→ **REQUIRED WORK**
From the line with "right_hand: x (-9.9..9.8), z" to the line with "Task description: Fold", retype each line exactly as it stands in the records below, but skip the pictures.

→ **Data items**
____
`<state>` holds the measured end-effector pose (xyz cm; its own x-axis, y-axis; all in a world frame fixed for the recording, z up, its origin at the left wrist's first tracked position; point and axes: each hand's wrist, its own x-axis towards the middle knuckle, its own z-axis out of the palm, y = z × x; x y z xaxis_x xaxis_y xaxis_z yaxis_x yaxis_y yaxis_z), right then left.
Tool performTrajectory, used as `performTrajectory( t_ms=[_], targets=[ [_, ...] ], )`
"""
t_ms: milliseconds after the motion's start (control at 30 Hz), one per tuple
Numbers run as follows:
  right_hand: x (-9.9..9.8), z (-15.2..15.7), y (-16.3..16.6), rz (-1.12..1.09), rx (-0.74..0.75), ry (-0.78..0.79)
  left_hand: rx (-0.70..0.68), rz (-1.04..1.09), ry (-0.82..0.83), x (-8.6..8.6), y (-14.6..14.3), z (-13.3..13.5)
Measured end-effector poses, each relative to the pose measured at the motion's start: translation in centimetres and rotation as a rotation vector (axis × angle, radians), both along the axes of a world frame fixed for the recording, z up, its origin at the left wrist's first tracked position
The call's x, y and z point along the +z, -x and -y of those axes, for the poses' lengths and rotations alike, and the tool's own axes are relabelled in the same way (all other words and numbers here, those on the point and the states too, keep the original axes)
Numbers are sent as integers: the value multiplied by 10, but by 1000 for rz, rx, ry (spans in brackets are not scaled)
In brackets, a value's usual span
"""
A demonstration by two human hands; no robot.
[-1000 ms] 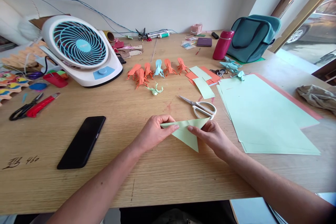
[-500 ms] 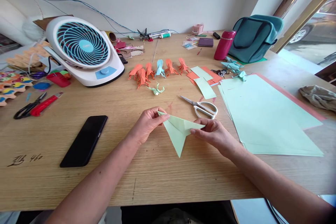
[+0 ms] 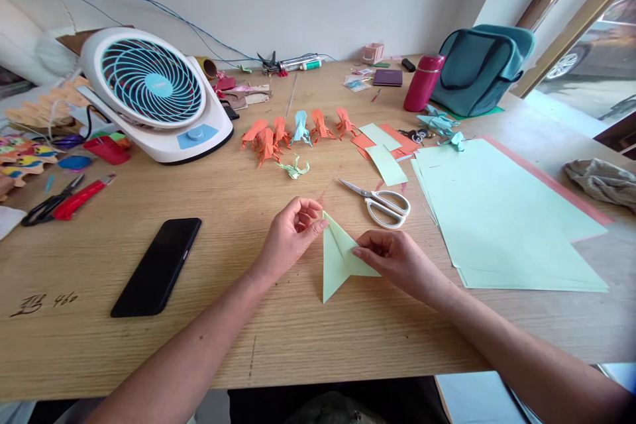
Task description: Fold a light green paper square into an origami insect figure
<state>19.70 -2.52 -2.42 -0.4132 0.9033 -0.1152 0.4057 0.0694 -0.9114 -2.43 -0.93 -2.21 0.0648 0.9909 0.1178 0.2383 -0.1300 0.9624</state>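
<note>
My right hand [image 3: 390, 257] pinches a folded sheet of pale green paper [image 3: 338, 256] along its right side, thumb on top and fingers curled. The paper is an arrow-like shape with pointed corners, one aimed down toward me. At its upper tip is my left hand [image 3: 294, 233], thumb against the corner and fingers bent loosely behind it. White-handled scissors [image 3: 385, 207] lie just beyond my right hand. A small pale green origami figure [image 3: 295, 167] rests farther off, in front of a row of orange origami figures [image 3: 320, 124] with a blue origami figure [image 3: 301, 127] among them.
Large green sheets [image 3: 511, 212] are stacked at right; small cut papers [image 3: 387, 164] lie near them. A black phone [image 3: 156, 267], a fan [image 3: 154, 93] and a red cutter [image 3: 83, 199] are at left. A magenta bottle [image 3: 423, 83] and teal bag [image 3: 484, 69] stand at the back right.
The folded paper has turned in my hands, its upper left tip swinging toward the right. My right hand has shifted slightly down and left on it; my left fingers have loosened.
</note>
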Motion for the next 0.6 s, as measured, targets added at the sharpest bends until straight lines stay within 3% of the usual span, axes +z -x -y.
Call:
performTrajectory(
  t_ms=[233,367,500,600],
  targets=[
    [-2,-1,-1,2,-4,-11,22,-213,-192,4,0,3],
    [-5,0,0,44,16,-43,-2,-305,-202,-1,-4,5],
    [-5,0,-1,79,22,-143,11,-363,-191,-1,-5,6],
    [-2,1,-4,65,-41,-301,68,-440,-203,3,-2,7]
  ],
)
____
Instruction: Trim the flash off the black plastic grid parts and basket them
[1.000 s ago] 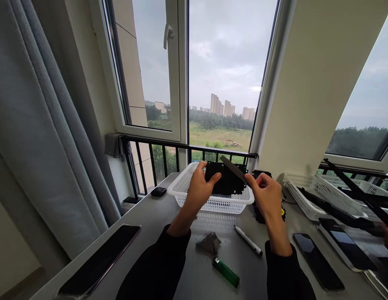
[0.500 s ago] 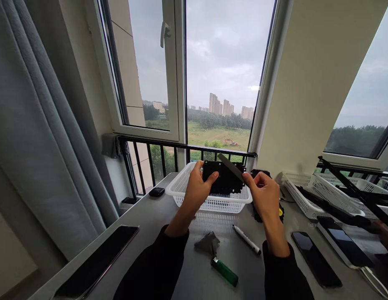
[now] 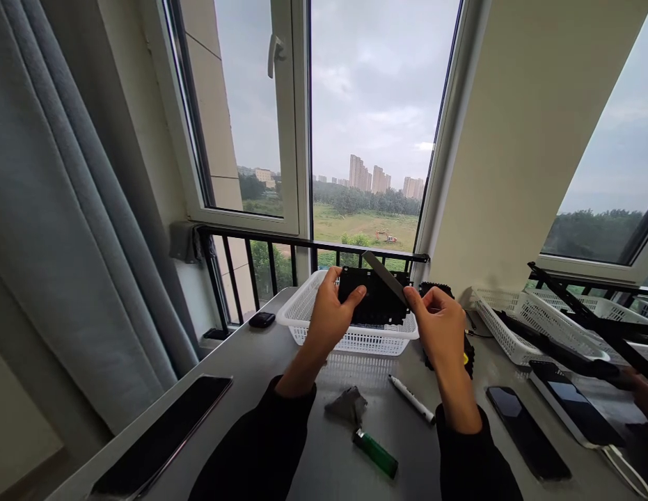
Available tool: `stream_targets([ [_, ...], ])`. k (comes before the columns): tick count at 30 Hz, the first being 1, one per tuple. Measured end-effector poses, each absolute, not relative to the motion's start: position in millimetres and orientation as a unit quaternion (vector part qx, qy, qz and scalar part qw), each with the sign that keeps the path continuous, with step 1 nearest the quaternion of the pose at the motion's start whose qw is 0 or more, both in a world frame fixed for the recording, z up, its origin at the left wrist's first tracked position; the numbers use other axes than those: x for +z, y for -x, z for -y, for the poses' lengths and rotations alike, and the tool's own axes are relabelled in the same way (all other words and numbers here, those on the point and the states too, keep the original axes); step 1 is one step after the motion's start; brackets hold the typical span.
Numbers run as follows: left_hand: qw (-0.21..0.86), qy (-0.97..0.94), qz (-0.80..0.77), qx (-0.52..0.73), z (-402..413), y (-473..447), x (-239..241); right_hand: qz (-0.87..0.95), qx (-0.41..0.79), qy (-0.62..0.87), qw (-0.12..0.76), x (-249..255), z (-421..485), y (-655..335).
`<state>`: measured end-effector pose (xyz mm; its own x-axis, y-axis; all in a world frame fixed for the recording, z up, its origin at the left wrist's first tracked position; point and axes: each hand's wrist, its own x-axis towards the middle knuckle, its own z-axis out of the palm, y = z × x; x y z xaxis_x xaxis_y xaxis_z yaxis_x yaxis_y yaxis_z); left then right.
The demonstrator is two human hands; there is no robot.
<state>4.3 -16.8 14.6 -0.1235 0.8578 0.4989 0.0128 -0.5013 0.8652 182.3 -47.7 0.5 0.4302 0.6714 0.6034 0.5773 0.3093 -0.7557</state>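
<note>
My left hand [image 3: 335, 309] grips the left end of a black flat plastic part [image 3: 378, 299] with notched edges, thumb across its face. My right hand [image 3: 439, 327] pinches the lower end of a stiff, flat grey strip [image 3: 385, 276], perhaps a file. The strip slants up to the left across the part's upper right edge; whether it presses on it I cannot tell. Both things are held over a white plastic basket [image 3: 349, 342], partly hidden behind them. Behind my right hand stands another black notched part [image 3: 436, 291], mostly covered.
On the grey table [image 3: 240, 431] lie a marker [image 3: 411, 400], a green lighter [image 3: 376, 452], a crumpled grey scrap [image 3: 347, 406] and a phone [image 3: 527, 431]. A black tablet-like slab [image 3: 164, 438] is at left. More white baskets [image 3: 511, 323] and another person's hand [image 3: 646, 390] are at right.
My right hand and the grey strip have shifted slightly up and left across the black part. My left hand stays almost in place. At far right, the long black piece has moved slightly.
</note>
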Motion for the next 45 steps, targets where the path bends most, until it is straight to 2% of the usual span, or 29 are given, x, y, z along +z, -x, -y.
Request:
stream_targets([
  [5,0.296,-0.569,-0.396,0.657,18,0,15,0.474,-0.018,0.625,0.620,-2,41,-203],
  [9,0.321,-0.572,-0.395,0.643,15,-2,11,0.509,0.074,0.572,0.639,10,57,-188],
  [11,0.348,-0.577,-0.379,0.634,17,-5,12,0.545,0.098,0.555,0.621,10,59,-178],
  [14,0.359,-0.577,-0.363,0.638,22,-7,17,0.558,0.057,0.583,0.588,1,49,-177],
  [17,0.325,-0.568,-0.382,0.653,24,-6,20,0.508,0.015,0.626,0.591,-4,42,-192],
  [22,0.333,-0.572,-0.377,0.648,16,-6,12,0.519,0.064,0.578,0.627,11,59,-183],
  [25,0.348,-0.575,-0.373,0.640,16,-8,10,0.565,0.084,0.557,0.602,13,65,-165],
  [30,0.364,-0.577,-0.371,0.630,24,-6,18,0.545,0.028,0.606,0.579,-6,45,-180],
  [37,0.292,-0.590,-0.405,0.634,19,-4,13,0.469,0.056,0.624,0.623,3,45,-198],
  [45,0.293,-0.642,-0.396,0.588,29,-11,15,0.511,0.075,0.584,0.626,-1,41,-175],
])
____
→ **TASK SOLUTION**
  right_hand: x (-9.9..9.8), z (-15.2..15.7), y (-16.3..16.6), rz (-1.12..1.09), rx (-0.74..0.75), ry (-0.78..0.79)
  left_hand: rx (-0.70..0.68), rz (-1.04..1.09), ry (-0.82..0.83), x (-8.6..8.6), y (-14.6..14.3), z (-13.3..13.5)
Measured end-effector poses, each relative to the pose measured at the motion's start: translation in centimetres and rotation as a rotation vector (axis × angle, radians), both along the axes of a world frame fixed for the recording, z up, its origin at the left wrist's first tracked position
The call's x, y and z point along the +z, -x and -y of those axes, for the poses' lengths and rotations alike, and the tool's own axes are relabelled in the same way (all other words and numbers here, those on the point and the states too, keep the original axes)
Numbers are sent as integers: the value multiplied by 10, but by 1000 for rz, rx, ry (spans in brackets are not scaled)
In brackets, a value's usual span
"""
A demonstration by two human hands; no robot.
[-1000 ms] 
[-500 ms] 
[+0 ms] 
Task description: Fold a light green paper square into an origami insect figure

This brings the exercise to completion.